Questions for Atheists: Does Moral Law Exist in Itself?

Questions for Atheists: Does Moral Law Exist in Itself? 2012-09-10T01:27:13-04:00

This post is one in a series responding to Michael Egnor’s challenge to New Atheists to explain what they believe.  And yes, I’m slipping the last answer in right before the year ends. Edited to add: WHOOPS!  I have two questions left.  One on Aristotle’s four causes and one on subjective vs. objective experience.  Ah well. there goes my feeling of accomplishment.)

For his question on moral law, Egnor set up his prompt as a dichotomy:

Does Moral Law exist in itself, or is it an artifact of nature (natural selection, etc.)
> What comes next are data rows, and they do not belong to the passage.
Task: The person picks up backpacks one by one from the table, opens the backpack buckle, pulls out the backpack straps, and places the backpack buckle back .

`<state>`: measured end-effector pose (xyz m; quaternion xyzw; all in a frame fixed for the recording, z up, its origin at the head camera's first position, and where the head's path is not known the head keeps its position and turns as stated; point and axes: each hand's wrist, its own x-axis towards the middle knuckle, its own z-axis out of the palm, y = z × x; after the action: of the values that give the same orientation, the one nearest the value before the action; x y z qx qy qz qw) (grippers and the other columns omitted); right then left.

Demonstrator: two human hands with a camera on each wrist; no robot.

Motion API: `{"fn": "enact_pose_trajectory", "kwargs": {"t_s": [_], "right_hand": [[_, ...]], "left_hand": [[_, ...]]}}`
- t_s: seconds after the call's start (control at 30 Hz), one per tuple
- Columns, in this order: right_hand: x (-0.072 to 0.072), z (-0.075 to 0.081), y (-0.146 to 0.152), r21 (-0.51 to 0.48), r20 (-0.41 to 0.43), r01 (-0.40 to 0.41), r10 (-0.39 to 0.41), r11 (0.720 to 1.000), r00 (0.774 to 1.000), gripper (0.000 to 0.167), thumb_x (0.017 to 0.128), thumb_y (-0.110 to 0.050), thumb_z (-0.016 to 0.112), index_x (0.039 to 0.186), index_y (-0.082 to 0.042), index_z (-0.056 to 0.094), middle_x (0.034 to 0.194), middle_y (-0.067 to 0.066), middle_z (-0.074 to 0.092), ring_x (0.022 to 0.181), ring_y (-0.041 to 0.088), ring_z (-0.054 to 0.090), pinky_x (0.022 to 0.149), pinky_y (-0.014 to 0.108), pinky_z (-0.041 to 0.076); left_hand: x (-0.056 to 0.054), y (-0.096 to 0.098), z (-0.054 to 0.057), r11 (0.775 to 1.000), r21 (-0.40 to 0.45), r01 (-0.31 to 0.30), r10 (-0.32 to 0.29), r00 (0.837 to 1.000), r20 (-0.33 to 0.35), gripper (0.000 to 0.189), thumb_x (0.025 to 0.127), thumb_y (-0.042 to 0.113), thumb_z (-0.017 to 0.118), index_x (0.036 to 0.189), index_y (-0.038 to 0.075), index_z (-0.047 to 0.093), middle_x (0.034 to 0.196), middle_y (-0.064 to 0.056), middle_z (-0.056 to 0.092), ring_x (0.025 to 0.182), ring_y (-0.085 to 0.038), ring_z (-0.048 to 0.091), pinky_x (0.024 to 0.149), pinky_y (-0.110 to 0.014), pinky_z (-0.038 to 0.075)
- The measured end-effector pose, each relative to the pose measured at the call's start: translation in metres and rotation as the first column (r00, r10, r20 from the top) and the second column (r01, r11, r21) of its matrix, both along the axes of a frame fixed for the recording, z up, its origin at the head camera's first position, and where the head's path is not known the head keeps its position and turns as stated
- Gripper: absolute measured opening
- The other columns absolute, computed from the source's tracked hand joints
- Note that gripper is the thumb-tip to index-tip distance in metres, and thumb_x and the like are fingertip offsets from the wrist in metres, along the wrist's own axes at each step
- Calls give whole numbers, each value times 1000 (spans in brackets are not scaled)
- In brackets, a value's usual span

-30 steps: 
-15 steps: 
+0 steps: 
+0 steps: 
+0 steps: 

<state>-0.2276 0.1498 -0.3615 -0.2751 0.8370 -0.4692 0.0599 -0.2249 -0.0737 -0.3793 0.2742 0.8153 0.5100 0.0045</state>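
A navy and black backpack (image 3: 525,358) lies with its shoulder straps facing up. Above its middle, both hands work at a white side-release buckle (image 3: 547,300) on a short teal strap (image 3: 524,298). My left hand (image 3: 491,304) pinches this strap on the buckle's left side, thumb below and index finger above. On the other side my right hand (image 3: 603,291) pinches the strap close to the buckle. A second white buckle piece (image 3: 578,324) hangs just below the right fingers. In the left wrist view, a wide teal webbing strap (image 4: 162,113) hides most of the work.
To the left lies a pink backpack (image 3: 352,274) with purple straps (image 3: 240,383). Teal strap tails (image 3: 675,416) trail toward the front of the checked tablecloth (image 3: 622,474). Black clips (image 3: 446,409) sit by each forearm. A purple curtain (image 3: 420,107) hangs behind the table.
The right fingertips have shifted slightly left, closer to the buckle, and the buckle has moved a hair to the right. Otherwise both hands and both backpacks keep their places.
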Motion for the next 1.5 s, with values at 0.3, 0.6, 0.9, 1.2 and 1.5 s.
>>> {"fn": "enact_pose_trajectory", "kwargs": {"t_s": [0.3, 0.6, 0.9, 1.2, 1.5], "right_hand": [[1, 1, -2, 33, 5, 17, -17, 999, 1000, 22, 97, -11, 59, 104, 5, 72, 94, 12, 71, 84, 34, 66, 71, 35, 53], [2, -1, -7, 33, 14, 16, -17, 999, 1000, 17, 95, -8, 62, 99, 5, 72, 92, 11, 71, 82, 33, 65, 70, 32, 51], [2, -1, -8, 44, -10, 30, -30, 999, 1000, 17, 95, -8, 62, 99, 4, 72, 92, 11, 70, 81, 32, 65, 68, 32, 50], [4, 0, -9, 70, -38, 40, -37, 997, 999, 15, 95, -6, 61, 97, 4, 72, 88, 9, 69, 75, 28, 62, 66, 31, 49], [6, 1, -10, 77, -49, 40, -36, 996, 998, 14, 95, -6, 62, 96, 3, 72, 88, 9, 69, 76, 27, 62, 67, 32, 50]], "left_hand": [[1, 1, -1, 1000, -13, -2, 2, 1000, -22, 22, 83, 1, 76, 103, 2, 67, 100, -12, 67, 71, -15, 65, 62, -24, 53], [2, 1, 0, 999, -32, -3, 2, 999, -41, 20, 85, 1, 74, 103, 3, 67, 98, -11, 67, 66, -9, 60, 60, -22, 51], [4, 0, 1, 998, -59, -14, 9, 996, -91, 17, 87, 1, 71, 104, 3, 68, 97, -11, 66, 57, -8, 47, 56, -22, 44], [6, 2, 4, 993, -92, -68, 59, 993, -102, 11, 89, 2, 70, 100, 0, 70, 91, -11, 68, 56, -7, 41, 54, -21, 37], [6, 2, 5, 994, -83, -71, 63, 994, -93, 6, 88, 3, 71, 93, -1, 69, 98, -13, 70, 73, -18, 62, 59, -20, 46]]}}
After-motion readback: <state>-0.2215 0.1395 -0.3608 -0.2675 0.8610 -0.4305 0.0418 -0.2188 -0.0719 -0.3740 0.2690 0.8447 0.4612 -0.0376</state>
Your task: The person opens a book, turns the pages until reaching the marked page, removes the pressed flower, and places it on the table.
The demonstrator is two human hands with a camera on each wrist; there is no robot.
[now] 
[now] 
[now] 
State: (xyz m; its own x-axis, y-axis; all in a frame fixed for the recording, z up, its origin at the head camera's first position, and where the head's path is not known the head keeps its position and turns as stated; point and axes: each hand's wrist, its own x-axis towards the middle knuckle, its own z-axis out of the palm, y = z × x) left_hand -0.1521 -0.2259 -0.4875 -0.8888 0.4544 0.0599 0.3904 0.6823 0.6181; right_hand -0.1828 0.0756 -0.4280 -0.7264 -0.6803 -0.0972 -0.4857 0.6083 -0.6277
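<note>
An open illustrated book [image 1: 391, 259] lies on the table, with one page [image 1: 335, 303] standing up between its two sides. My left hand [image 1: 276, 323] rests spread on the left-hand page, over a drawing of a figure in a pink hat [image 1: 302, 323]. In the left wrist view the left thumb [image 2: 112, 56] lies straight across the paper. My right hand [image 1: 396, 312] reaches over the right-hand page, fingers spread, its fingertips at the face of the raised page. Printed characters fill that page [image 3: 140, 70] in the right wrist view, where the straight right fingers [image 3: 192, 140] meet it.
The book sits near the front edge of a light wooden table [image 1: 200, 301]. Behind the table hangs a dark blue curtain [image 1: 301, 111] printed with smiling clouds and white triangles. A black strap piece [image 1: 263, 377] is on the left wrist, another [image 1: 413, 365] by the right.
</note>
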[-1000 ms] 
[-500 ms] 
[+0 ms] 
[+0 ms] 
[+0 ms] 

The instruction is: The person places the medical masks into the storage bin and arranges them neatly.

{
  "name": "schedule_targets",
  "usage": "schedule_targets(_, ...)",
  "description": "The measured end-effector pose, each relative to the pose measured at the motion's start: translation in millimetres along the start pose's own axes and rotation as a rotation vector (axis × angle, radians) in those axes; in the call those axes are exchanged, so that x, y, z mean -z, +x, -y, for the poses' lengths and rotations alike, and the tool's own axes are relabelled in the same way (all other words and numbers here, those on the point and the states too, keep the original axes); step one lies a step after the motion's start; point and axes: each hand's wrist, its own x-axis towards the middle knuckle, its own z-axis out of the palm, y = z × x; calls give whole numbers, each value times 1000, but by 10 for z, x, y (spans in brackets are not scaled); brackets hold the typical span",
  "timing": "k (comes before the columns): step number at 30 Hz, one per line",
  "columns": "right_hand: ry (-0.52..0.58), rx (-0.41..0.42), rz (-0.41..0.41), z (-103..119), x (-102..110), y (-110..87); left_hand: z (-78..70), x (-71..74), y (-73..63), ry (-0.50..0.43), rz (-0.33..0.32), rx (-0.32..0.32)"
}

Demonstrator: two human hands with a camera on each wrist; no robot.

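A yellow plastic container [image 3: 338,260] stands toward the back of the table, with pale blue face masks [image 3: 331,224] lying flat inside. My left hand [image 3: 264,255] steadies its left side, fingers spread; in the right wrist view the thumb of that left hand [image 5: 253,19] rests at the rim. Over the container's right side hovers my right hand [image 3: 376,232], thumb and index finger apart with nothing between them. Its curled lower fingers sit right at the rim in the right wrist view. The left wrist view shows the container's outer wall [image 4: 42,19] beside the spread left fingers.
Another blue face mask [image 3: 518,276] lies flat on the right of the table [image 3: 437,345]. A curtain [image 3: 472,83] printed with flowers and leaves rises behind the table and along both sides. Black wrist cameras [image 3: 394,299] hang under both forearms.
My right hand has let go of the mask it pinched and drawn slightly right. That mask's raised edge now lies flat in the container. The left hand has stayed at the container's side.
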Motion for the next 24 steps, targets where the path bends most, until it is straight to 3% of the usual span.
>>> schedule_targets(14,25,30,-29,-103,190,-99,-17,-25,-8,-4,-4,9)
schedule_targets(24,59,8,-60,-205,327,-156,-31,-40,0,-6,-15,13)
This phrasing makes my answer an easy one.  I don’t think morality can have its source in natural selection.  As I wrote earlier this week, evolution doesn’t operate with some kind of preset or optimized telos.  Evolution eliminates the unworkable, but it doesn’t differentiate between different stable states.  Plenty of objectionable societies are stable enough to persist, no matter how objectionable their morals are.

For the last self indulgent math metaphor of the year: imagine that you could represent the entire set of possible societies on a coordinate plane.  Obviously, you’d need more than two characteristics or dimensions to describe societies fully, but for the sake of simplicity, imagine you can.  You could assign a ‘morality score’ to each society with higher scores denoting more moral behavior and lower scores reserved for slave-holding, genocidal regimes.  If, for every society, you placed a dot at the height of its moral score directly over the point on the plane that represented that society, you would end up with a surface that might look something like this:

Some points would be higher than others.  The entire map might be a smooth surface, changing gradually as you tweaked the characteristics of the societies, or it might be full of jagged discontinuities.  Either way, some points would be local maxima – no point next to them would have a higher ‘morality rating.’  The graph might have only one maximum (the best of all possible worlds), or it might have dozens or hundreds.

The trouble is that it would be hard to try to distinguish a local maximum from the absolute maximum.  And certainly, from the point of evolutionary pressures, a local max would be a stable strategy.  Depending on the flexibility of the society and the range of possible mutations, a higher maximum might be out of reach, if evolution were left to work on its own.  The interim steps to reach the higher peaks are too unlikely and unstable.

If we want to move between peaks, we can’t rely on evolution.  It needs to be a human-directed and human-instigated process (possibly a transhumanist approach to morality?).  The two most basic steps we’d need to take would be to increase our sensitivity to moral differences between societies and expand our ability to imagine a broader range of societies (fiction can be particularly helpful here).  But none of this comes without effort.  Natural improvement of morality comes too slowly to be of use.

And that concludes the Eight Questions for Atheists, though I realize that I’ve spent this answer primarily on why evolution cannot be the cause of moral law, not on why I think moral law exists to begin with.  The first three chapters of Mere Christianity (which you can read online here) are still a decent summary of my position, and I anticipate I’ll spend a fair amount of 2011 on this question.  For now, I’ll just say that I’m as sure that moral law exists as I am that matter exists as a physical reality, even though I don’t know how to prove either of those propositions definitively.